Simples de entender, na cabeça de um marxista, na cabeça de Marx cessando o conflito de classes não haverá mais nenhum conflito importante na humanidade, portanto, não há necessidade de partidos que representem interesses diferentes, quanto mais divergentes.
A teoria marxista é como um ciclo de palavras que se fecham onde uma ideia é justificada pela outra. Para justificar a revolução existe a exploração e esta pela história que por sua vez muda para a revolução e assim e assim por diante. Nós sabemos que este nunca foi o caminho verdadeiro para o progresso humano, mas como desmontamos a teoria e suas subteorias (exploração, revolução, alienação, história etc.)? Com FATOS HISTÓRICOS. E estes fatos são detalhes que desautorizam a versão narrada pelo marxismo. Portanto, há dois caminhos que nós, democratas liberais temos que adotar para combater:
1. Provando como o mercado livre e o estado mínimo se complementam e são necessários;
2. Provando como a história de sociedades passadas não foi piorando até serem salvas pelo socialismo e a revolução, mas sim pelas mudanças introduzidas pelo capitalismo.
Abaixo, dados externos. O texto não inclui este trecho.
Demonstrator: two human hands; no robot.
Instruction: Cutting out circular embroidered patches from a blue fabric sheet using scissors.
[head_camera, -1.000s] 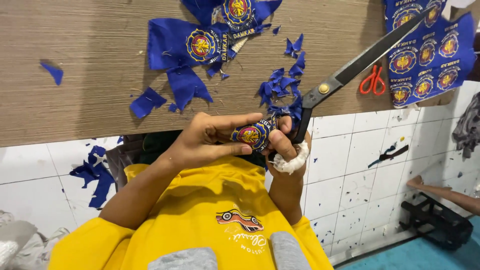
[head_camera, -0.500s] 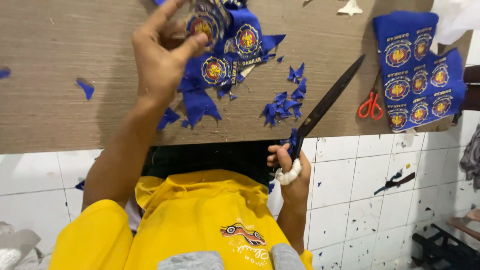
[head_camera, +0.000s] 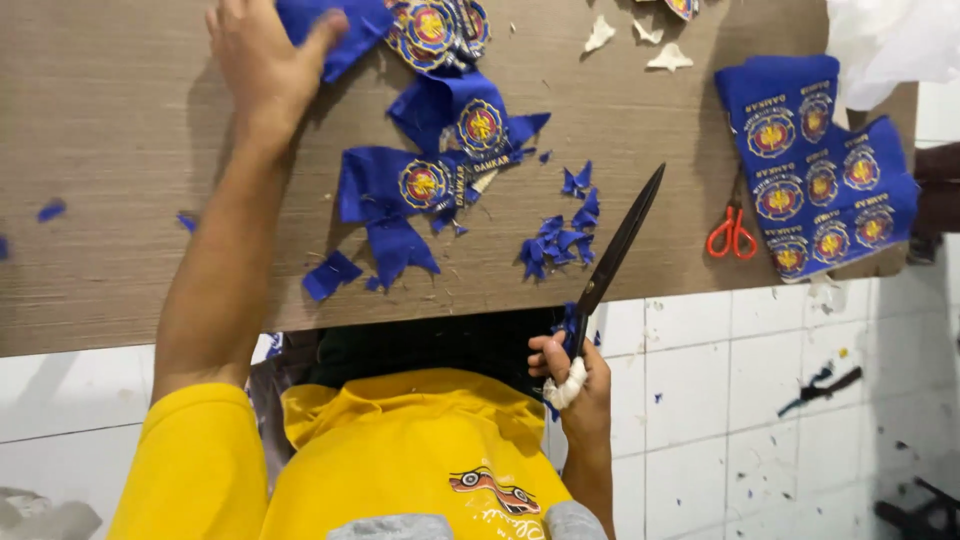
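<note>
Scissors (head_camera: 612, 250) are gripped, blades shut, in the right hand (head_camera: 575, 385). Blue badge cloth (head_camera: 330, 30) is pressed under the left hand (head_camera: 262, 60). Trimmed scraps (head_camera: 560, 240) lie beside the blades; an uncut badge sheet (head_camera: 815, 180) is left farther right.

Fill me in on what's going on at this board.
A person in a yellow shirt works at a brown board strewn with blue fabric scraps. The right hand grips large black scissors, blades closed and pointing up over the board's edge. The left hand reaches to the far side, its fingers on a piece of blue cloth beside round embroidered patches.
</note>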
Mas antes de continuar a falar mal da Esquerda e sua péssima visão de mundo quero fazer um alerta:
Há um tipo de Direita, de mentalidade revolucionária e centralizadora que faz tanto mal quanto esta Esquerda e é só uma questão de tempo para que seus fracassos venham a tona causando tragédias. Porque o que lhes é comum não é a diferença de objetivos, mas a similaridade de seus métodos e por mais que se diga que se quer algo diferente e até oposto de seu inimigo, quando os métodos são os mesmos, para a História dos Fatos e não para a História das Mentalidades, os extremos se tocam sendo a mesma coisa.
Este é um excerto do que foi minha palestra.